Certa vez cheguei lá com as garrafas e o Moa me contou que tinha voltado a estudar. "Vou terminar o ginásio e fazer colégio, tudo de uma vez só, no supletivo", disse orgulhoso. E tome conversa. Moacir sempre se orgulhava em afirmar que sua clientela era selecionada. "Aqui não tem nóia, meu amigo jornalista", dizia referindo-se aos viciados em droga.
De fato, lá conheci muita gente interessante. Tinha um motorista de um grande industrial da região do ABC, na Grande São Paulo, que viajou com o patrão pelo mundo. E tinha fotos para mostrar onde estivera. Conheci também um senhor que já havia sido topógrafo. "Medi muita terra por esse Brasil afora", orgulhava-se.
Tempos depois, cheguei ao boteco do Moa. "Tenho aqui sua Original, meu amigo jornalista". Foi quando disse que estava enjoado daquela cerveja, que a "bola da vez" era a Heineken. "Pois tenho dessa" e foi logo me servindo um copo. Eu sempre tomava uma no balcão, antes de levar as outras garrafas para o almoço de domingo na casa de minha sogra. Naquele dia, Moa pagou duas para comemorar. "Sabe o que é, amigo? Passei na faculdade, vô sê doutô, tô fazendo direito", disse com os olhos radiantes. Fizeram um brinde coletivo para a conquista do Moacir. Àquela altura, ele sempre me perguntava que livro ler. Pegou gosto pela coisa. Claro, citei algumas obras de jornalismo que sempre gostei. Ele adorou, por exemplo, a biografia "Chatô, o rei do Brasil", de Fernando Morais.

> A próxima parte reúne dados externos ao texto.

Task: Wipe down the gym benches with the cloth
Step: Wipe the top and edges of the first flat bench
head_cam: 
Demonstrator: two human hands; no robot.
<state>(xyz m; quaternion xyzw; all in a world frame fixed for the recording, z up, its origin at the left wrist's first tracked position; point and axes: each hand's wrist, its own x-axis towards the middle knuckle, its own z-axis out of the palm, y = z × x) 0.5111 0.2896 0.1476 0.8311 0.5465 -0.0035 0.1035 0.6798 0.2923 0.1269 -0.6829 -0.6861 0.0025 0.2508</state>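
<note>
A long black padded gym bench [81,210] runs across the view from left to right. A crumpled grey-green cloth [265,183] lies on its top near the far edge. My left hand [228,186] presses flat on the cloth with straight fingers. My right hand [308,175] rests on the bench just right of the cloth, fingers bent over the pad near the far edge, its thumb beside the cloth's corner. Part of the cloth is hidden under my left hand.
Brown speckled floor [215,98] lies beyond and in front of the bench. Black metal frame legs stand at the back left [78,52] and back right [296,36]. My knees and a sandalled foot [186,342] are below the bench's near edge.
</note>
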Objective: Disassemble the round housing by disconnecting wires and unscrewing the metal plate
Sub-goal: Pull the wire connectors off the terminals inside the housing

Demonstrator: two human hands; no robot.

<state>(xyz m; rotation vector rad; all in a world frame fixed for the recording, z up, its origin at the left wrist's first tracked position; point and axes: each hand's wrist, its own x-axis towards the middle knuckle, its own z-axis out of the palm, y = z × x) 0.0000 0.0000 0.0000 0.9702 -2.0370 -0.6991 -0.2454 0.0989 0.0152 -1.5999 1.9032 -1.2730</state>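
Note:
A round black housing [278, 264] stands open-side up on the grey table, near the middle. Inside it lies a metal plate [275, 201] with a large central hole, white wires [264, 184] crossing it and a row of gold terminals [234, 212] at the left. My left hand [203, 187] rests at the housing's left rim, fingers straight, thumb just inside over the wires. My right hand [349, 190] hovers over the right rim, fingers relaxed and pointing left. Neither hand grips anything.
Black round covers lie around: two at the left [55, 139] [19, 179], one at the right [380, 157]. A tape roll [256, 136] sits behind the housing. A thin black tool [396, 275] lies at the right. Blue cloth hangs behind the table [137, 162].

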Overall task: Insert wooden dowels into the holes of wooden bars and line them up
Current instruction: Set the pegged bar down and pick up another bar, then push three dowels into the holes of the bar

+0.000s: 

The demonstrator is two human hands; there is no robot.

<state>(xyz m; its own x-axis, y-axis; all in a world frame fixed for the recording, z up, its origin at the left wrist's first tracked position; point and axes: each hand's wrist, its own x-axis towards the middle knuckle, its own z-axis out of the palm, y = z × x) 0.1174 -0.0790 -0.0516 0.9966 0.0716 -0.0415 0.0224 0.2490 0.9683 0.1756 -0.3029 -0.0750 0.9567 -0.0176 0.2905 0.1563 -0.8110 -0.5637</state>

O tempo passou, cheguei na minha sogra, apanhei as garrafas e fui comprar cerveja. Mas o Moa não estava mais lá. Não pensem que ele morreu. O homem trabalhou tanto no boteco dele que acabou ajuntando dinheiro, comprou um ponto maior e montou um bar com mais aspecto de bar do que de bombonière. "Isso tudo é meu, de papel passado", disse-me. Então não me contive e perguntei se foi como advogado. "Que nada, meu amigo. Fiz a faculdade, peguei o canudo. Mas minha vida é isso aqui. Foi com isso que sustentei e sustento minha casa, que eduquei meus filhos. Minha filha também vai ser doutora. Mas dinheiro eu gosto é de ganhar aqui, trabalhando de domingo a domingo, sem folga, cercado de amigos". Moacir até ajuda como voluntário em um centro social de Itaquera, que atende pessoas carentes prestando consultoria jurídica. Então me perguntou: "Vai de Heineken, jornalista?". Resolvi driblar meu amigo: "Mudei, Moa. Agora só bebo Budweiser". E não é que ele tinha? Esse é o doutor Moa.
Dedico esse artigo ao meu maior amigo, Jesus Cristo. Ele foi imolado em nosso lugar. Dedique a ele um pouco de seu tempo e oração! Ótimo feriado e Feliz Páscoa!